NASA plans the first crewed Moon mission in more than half a century for February, signaling a renewed push to return humans to the lunar surface. Artemis II, the second launch in the Artemis program, will carry four astronauts on a ten-day round trip to orbit the Moon and back to Earth. The mission will test the rocket and spacecraft systems in deep space ahead of a lunar landing that could come as early as 2027, officials said. The aim is to validate critical life-support, communications, navigation and propulsion systems on a crewed flight beyond the confines of low Earth orbit while paving the way for a landing on the Moon’s surface in the next phase of the program.

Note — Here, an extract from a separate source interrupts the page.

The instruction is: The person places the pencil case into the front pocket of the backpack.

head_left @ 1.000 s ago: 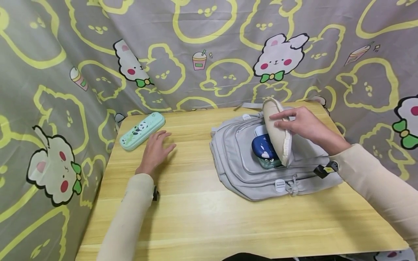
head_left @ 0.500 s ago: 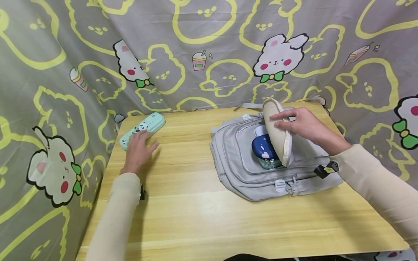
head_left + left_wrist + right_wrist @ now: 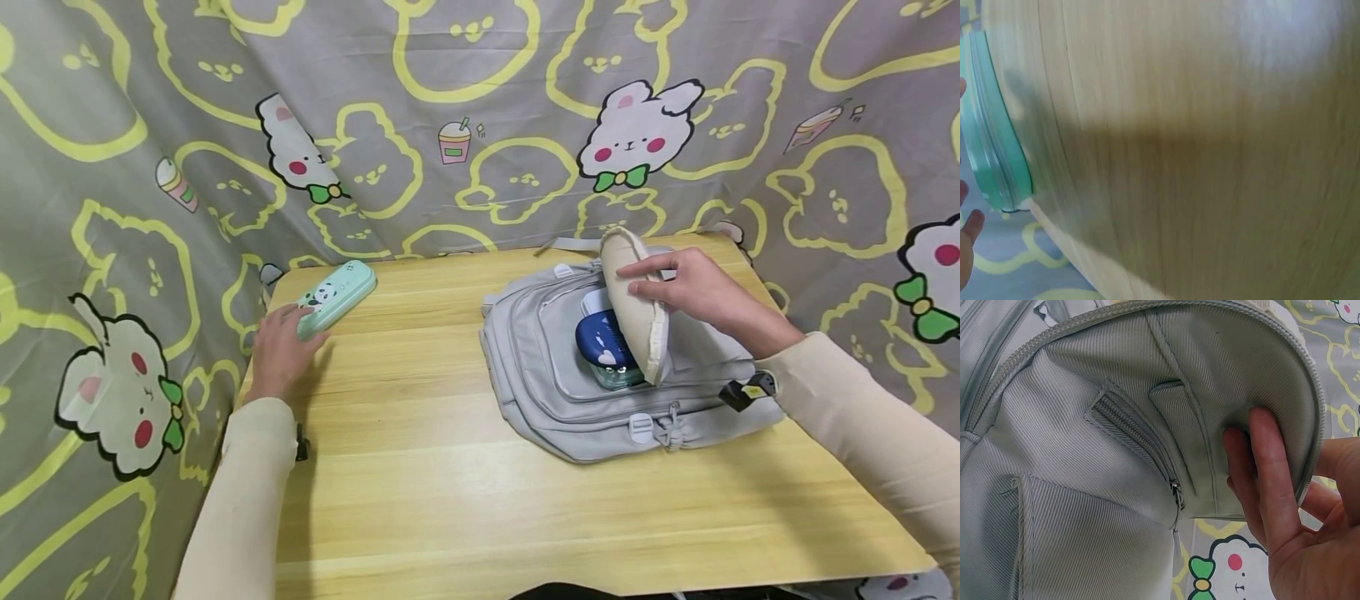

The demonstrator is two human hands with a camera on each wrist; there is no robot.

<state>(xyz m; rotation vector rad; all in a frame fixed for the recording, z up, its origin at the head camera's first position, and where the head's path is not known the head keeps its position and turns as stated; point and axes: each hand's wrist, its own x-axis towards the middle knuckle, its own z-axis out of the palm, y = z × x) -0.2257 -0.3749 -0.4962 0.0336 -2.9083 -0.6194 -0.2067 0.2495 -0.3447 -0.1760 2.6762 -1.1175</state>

Four astronauts will travel aboard the Orion capsule atop the Space Launch System rocket: Reid Wiseman, Victor Glover and Christina Koch of NASA, and Jeremy Hansen of the Canadian Space Agency. They will not land on the Moon during Artemis II, but will become the first crew to travel beyond low Earth orbit since Apollo 17 in 1972. The mission marks a milestone in the human exploration of space, giving NASA the opportunity to test a new generation of spacecraft and a powerful new rocket in a real-world setting. We together have a front row seat to history. We're returning to the Moon after over 50 years, Lakiesha Hawkins, one of NASA’s acting deputy associate administrators, said at a briefing announcing the plan.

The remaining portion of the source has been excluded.